Staying blissfully on budget is easier than you think
A towering fondant cake, customized CD invitations, and an expensive designer dress: These are the dreams of many a bride-to-be—even when she knows the cost is well beyond her reach! But rather than reaching for the plastic, applying for a loan or borrowing from family, why not rethink your wants? Having a more modest wedding is far better than beginning married life with a big debt.
To consultants like JoAnn Gregoli of Elegant Occasions in Manhattan, what makes otherwise sensible women go haywire on spending is easy to explain. "Brides view the day as a once-in-a-lifetime party in a dream setting," she says. "So whatever it takes to have the best is what they ask for—no matter the price tag."

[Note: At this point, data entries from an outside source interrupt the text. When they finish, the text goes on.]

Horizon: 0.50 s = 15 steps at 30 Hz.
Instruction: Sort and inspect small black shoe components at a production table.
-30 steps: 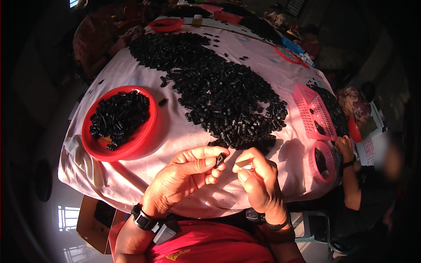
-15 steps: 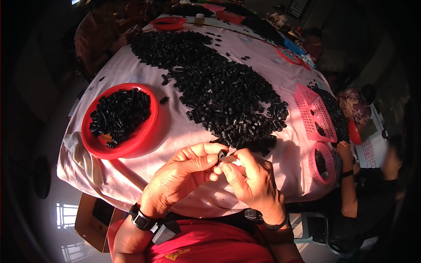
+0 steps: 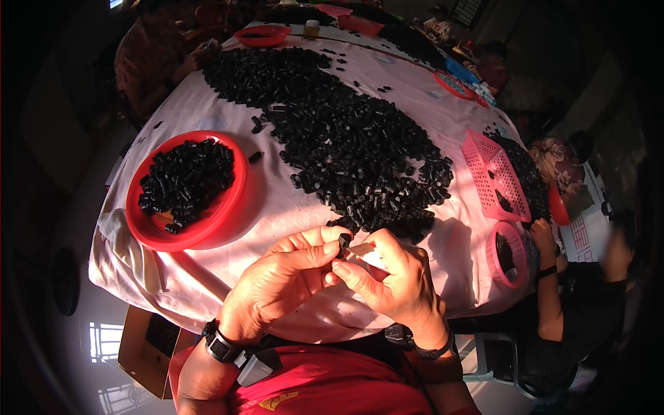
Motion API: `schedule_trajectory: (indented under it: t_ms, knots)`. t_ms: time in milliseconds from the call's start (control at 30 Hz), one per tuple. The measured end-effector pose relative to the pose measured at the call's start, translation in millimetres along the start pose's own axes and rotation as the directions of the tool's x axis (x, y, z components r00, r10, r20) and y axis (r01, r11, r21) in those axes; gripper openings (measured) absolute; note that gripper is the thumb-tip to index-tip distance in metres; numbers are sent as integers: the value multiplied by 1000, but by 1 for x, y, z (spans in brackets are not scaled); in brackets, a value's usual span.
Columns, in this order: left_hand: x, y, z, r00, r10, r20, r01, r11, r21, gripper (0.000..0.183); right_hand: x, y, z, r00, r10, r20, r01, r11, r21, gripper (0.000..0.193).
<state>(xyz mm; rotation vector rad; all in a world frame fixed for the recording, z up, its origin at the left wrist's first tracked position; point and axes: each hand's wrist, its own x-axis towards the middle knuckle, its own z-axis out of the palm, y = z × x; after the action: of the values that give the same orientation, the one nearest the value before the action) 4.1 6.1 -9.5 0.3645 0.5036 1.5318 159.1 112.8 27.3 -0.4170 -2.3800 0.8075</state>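
Note:
My left hand [image 3: 287, 277] pinches a small black plastic piece [image 3: 344, 242] between thumb and forefinger. My right hand [image 3: 391, 280] meets it fingertip to fingertip and holds a thin pale sliver [image 3: 361, 247] against that piece. Both hands hover over the near edge of a table with a pink cloth [image 3: 277, 207]. Just beyond them lies a large heap of small black plastic pieces [image 3: 346, 138]. A red bowl [image 3: 228, 207] holding more black pieces stands to the left of my left hand.
A pink slotted basket [image 3: 494, 176] and a round pink basket [image 3: 508, 256] sit at the right edge, where another person's hand [image 3: 541, 232] works. More red dishes [image 3: 263, 34] stand at the far end. A cardboard box [image 3: 149, 346] sits on the floor at lower left.
My two hands have closed together, the right hand moving left until its fingertips meet the black piece held by the left. The bowl and heap have not moved.

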Motion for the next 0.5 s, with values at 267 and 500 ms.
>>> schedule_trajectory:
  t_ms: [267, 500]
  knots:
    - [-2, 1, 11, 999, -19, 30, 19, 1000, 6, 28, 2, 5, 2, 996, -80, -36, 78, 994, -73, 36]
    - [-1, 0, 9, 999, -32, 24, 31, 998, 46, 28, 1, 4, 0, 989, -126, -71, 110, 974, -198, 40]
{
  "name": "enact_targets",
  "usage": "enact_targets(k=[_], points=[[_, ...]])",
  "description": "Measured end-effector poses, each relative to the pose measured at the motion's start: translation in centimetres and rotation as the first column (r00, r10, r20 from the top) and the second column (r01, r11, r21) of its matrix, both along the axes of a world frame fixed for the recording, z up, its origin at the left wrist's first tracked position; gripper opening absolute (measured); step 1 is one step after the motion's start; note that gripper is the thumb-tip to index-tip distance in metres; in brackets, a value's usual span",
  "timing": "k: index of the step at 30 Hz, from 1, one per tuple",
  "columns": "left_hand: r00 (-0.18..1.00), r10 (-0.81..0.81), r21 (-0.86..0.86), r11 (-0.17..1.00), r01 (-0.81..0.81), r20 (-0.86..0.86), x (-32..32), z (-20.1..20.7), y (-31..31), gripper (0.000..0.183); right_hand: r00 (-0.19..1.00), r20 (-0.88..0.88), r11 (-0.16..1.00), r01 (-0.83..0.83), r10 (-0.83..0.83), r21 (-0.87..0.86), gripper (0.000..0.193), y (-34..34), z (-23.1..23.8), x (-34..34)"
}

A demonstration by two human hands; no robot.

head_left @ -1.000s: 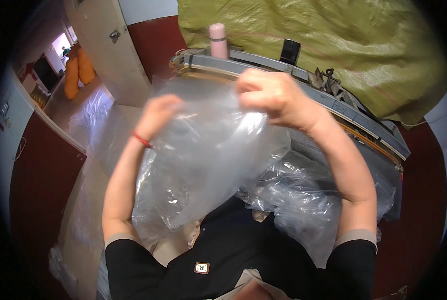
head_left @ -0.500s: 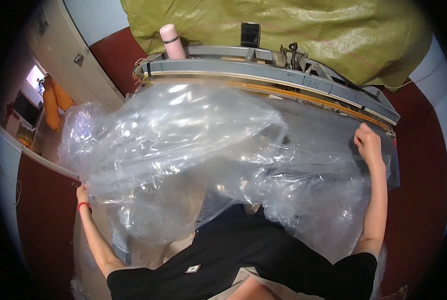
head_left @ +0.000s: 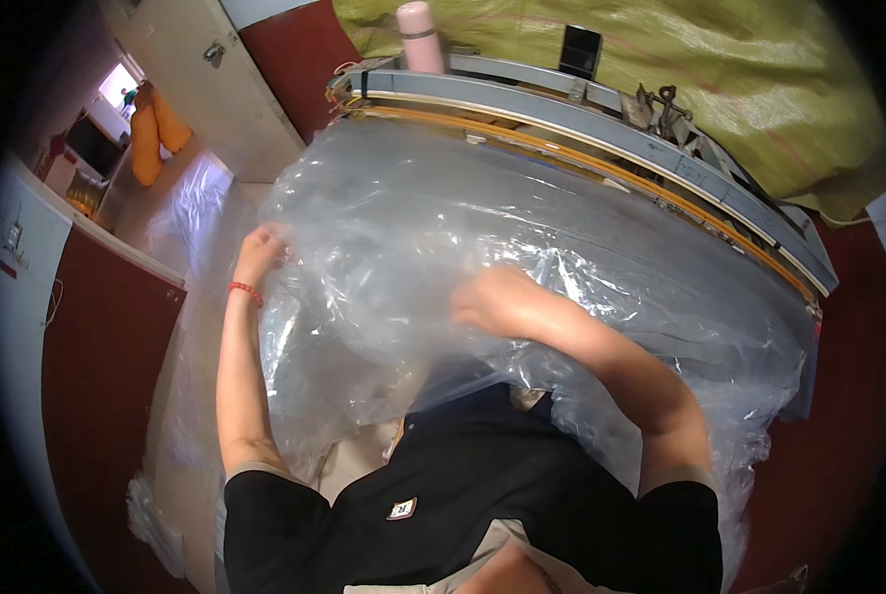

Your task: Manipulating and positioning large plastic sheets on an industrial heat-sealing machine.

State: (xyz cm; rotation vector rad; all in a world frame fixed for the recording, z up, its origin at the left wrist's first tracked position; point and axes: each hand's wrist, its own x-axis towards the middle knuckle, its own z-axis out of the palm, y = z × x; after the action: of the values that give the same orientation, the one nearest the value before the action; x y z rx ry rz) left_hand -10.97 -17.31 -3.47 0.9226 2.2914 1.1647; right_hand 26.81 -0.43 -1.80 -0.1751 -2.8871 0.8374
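Observation:
A wide sheet of clear plastic film (head_left: 601,267) lies spread over a long table in front of me, wrinkled and shiny, and hangs down toward my body. At the film's left side, my left hand (head_left: 262,253) has its fingers bent together on the edge of the film; a red bead bracelet (head_left: 246,291) circles that wrist. My right hand (head_left: 497,302) is over the middle of the film, the forearm reaching in from the right. Motion smears its fingers, so their grip does not show.
Along the table's far side runs a long grey metal bar (head_left: 562,124) with an orange strip (head_left: 522,139) below it. A pink bottle (head_left: 421,38), a dark phone-like slab (head_left: 580,51) and metal clamps (head_left: 667,111) stand behind. A door (head_left: 200,79) is open at left.
The film's raised, billowing part has come down flat over the table. My right hand has moved left to the middle; my left hand has moved up and slightly right. The view has shifted.

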Motion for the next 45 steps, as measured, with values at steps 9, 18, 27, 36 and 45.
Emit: enact_targets(k=[9,18,27,36,45], points=[[0.769,-0.467,-0.036,0.863,0.504,-0.437,11.0,3.0,-3.9,0.085,0.906,-0.004,0.713,0.331,-0.424,-0.618,0.015,2.0,4.5,6.7],[0.261,-0.539,-0.212,0.663,0.718,-0.801,13.7,-2.7,7.0,0.038,0.718,-0.124,0.528,0.370,-0.684,-0.765,0.016,2.8,2.6,13.8],[0.296,-0.370,0.417,0.902,-0.111,0.880,23.3,1.5,16.0,0.010,0.477,-0.512,0.531,0.846,-0.715,0.047,0.025,3.1,2.1,17.5],[0.180,-0.476,0.444,0.876,0.191,0.861,28.0,0.6,19.7,0.026,0.879,-0.418,0.769,0.426,-0.227,0.477,0.046,-0.4,3.2,8.1],[0.586,-0.726,0.442,0.686,0.578,0.360,27.0,1.4,18.3,0.049,0.423,-0.314,0.463,0.315,-0.850,-0.829,0.012,9.2,3.1,13.4]])
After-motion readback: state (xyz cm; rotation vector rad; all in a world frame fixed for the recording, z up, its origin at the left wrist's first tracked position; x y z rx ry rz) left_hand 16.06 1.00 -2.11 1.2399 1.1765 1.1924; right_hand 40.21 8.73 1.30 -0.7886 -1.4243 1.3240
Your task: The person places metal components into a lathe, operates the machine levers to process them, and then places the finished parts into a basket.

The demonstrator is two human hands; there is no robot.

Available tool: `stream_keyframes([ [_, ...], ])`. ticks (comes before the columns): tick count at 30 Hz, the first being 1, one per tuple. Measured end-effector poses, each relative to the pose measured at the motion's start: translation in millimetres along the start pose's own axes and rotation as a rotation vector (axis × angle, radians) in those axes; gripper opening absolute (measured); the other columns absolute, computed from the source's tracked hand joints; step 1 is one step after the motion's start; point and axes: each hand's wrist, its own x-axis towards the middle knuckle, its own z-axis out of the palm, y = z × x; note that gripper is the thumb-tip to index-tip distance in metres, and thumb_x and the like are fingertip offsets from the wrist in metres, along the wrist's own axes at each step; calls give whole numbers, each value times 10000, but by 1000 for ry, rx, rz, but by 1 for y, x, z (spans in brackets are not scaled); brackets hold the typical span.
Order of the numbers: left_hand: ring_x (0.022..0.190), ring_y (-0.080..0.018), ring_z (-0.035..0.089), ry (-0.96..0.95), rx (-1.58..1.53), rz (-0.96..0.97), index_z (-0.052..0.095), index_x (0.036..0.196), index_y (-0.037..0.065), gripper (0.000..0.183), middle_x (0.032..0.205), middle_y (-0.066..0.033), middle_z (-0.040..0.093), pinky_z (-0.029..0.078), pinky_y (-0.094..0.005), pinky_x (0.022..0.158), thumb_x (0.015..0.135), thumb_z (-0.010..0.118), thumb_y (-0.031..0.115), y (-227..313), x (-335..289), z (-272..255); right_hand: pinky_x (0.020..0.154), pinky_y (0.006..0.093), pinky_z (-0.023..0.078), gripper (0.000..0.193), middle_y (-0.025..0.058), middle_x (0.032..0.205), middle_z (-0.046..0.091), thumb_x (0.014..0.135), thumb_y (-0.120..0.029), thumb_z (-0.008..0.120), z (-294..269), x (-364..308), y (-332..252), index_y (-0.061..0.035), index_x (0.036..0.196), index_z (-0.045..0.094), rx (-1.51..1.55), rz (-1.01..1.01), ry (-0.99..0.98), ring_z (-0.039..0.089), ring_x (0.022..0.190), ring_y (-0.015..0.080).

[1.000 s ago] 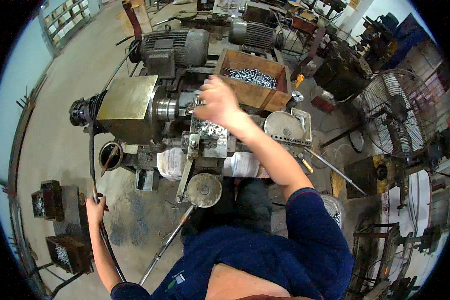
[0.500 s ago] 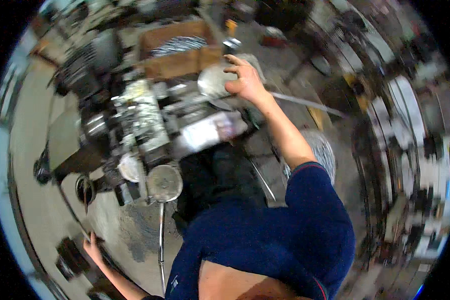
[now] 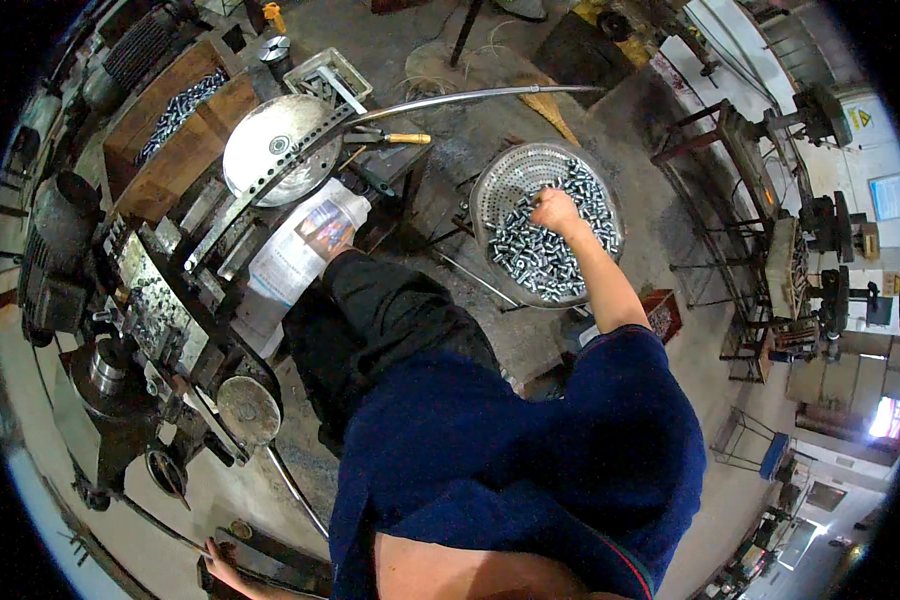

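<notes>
Right hand in the parts basket, left hand low at the lever.

The right hand (image 3: pixel 555 210) is closed among the small metal cylinders (image 3: pixel 535 255), gripping some of them, inside the round perforated basket (image 3: pixel 510 175) on the floor to the person's right. The left hand (image 3: pixel 222 567), at the lower edge, is curled around a long metal lever (image 3: pixel 295 490). Left of the basket stands the machine (image 3: pixel 150 310), with a round metal disc (image 3: pixel 270 145) and a wooden box of parts (image 3: pixel 165 115) beyond.
</notes>
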Motion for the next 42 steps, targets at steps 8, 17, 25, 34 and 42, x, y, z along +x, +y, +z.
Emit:
stream_keyframes([
  [8,462,-138,504,-36,86,-56,571,986,-38,369,631,-101,586,400,-259,435,837,617,297,0,13,-8,856,348,457,278,166,1056,582,621,-202,572,13,10,-22,-29,815,673,-260,-252,-93,553,997,296],
  [17,425,-126,479,-27,-13,-48,549,927,-58,366,578,-104,564,363,-256,406,829,631,285,-7,16,-6,935,366,395,328,121,1103,552,661,-238,585,2,15,-31,-47,916,665,-458,-404,-6,481,1086,262],
  [25,575,-173,580,-130,428,20,542,1057,-47,411,642,-115,565,456,-322,508,839,606,295,-17,18,-24,887,343,441,346,141,1086,577,625,-253,611,-9,20,-54,-39,889,671,-155,-216,-21,523,1054,270],
  [34,775,-140,586,-233,-187,455,579,1067,-59,309,812,-72,632,440,-270,752,883,543,187,244,-109,125,898,345,402,406,133,1050,565,515,-137,613,-112,-120,-298,-73,909,691,966,-1285,-235,537,1009,285],
  [42,686,-219,630,-1077,-997,101,563,930,-15,340,792,-144,635,502,-306,648,927,450,306,280,-154,218,821,340,422,373,125,1026,550,506,-41,582,-154,-222,-430,-47,866,678,1099,-1760,-261,515,950,271],
])
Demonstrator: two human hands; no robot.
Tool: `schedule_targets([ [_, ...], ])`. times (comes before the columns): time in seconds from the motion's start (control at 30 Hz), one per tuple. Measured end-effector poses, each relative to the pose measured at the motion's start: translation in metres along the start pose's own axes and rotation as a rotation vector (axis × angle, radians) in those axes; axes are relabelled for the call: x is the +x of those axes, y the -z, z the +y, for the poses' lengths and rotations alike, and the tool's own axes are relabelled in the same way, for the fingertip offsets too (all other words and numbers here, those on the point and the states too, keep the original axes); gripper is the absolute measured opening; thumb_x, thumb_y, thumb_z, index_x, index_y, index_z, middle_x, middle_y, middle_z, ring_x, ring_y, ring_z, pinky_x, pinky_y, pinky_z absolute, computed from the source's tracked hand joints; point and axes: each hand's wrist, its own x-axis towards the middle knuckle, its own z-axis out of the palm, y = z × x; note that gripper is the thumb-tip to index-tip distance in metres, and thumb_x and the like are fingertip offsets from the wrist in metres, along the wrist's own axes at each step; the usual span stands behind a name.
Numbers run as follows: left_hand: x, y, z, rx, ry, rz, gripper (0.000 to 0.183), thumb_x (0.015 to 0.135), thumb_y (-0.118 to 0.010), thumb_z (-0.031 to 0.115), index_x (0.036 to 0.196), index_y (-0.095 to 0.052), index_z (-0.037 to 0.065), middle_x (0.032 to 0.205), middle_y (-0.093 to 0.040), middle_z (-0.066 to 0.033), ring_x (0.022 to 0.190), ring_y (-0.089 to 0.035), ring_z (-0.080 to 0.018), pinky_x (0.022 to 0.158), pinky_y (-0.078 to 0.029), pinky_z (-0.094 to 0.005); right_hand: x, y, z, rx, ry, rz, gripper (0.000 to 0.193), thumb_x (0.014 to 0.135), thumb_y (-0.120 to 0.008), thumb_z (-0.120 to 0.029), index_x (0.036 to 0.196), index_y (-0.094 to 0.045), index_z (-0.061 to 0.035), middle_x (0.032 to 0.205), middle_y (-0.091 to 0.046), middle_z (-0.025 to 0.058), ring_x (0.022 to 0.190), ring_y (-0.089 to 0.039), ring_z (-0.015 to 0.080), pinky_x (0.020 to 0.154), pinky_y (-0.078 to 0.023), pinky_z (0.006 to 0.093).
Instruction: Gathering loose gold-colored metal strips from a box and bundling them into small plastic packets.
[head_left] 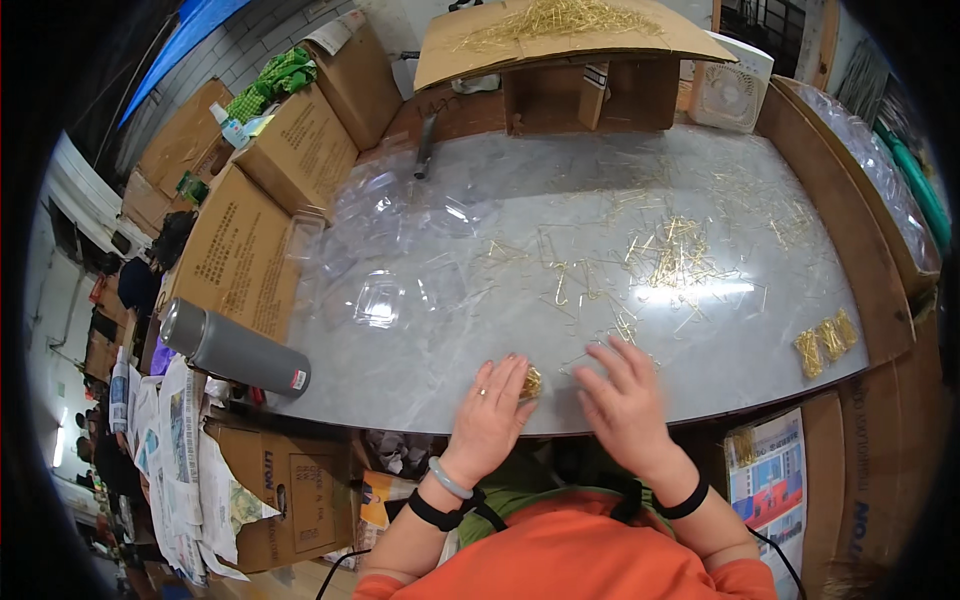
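Pretty much a small workshop, I'd say: grey worktable (735, 370) littered with gold wire hooks (675, 258) and clear plastic shells (380, 298), cardboard boxes (232, 250) lining the sides, plus a white box fan (727, 95) at the back corner.

Strip of white glare on the grey tabletop (760, 375), slightly blurred right-hand fingers (631, 362), bowed lines toward black edges.
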Motion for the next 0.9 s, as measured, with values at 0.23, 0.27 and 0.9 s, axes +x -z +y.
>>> schedule_targets([
  [0.23,-0.003,-0.01,0.006,-0.023,0.042,0.116,0.069,0.088,-0.07,0.014,0.147,-0.039,-0.005,0.142,-0.047,-0.0233,0.136,-0.044,-0.0408,0.116,-0.033,-0.0564,-0.001,-0.026,-0.031,-0.032,0.003,-0.11,0.046,0.092,-0.068,-0.029,0.13,-0.062,-0.0045,0.144,-0.053,0.0105,0.14,-0.039,0.0388,0.115,-0.025,0.0599],
  [0.27,-0.004,-0.01,0.006,0.0,0.044,0.106,0.068,0.087,-0.071,0.013,0.145,-0.041,-0.005,0.142,-0.047,-0.0228,0.136,-0.044,-0.0407,0.116,-0.032,-0.057,-0.001,-0.026,-0.031,-0.034,0.006,-0.117,0.047,0.092,-0.067,-0.03,0.131,-0.061,-0.0041,0.144,-0.053,0.0104,0.14,-0.039,0.0384,0.116,-0.024,0.0604],
  [0.9,-0.004,-0.011,-0.003,-0.081,0.093,0.157,0.069,0.088,-0.076,0.016,0.145,-0.041,-0.003,0.134,-0.053,-0.0229,0.129,-0.049,-0.0432,0.113,-0.038,-0.0535,-0.001,-0.001,0.016,-0.278,-0.203,-0.138,0.061,0.093,-0.067,-0.035,0.141,-0.049,-0.002,0.148,-0.046,0.019,0.141,-0.038,0.0421,0.118,-0.021,0.0614],
])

Opulent weddings on television can also send brides on a shopping spree. One planner reports that scores of young women wanted the "dripping roses" shown in the prime-time nuptials of The Bachelorette couple Trista Rehn and Ryan Sutter. The blooms were beautiful to be sure, but they reportedly cost $500,000—not practical for the average bride, by any stretch of the imagination. Competition to have a better wedding than everyone else is yet another reason bridal planning goes awry. In fact, say many consultants we talked to, if the whole process were an Olympic event, there would be numerous contenders for the gold. "Brides don't come out and say they want their weddings to be impressive, they just say they want to make the day 'memorable,'" notes Gregoli. "But what they really hope is that guests will walk into the reception and say, 'Wow!'"
Yet despite the many temptations to splurge beyond their means, couples are well advised to spend no more than they can afford. The best strategy, of course, is to save the full amount necessary to finance the celebration. "These days, the average engagement lasts 16 months," notes Howard Dvorkin, founder of Consolidated Credit Counseling Services, Inc., in Fort Lauderdale, FL, a service that often helps newlyweds overwhelmed by bills. "That gives a couple plenty of time to save—and shop for bargains." To help them create a budget, he recommends checking the company's Web site, debtfree.com. (Click on the Learning Center link; you'll find comprehensive information and an online calculator to help you figure costs, down to the last detail.)
Once you have made a plan, it's crucial you stick to it. As Kyle Brown of the Bridal Association of America points out, "Brides often head to a store with every intention of buying the $99 dress they saw advertised, but once there, decide they'd rather have the $2,500 design instead." Not only that, says Brown, they don't keep track of outlay each time they shop. "I have seen women buy boxes for the favors one month, the chocolates three months later, and then the ribbon after that. Before they know it, they've shelled out more than $18 just for one favor."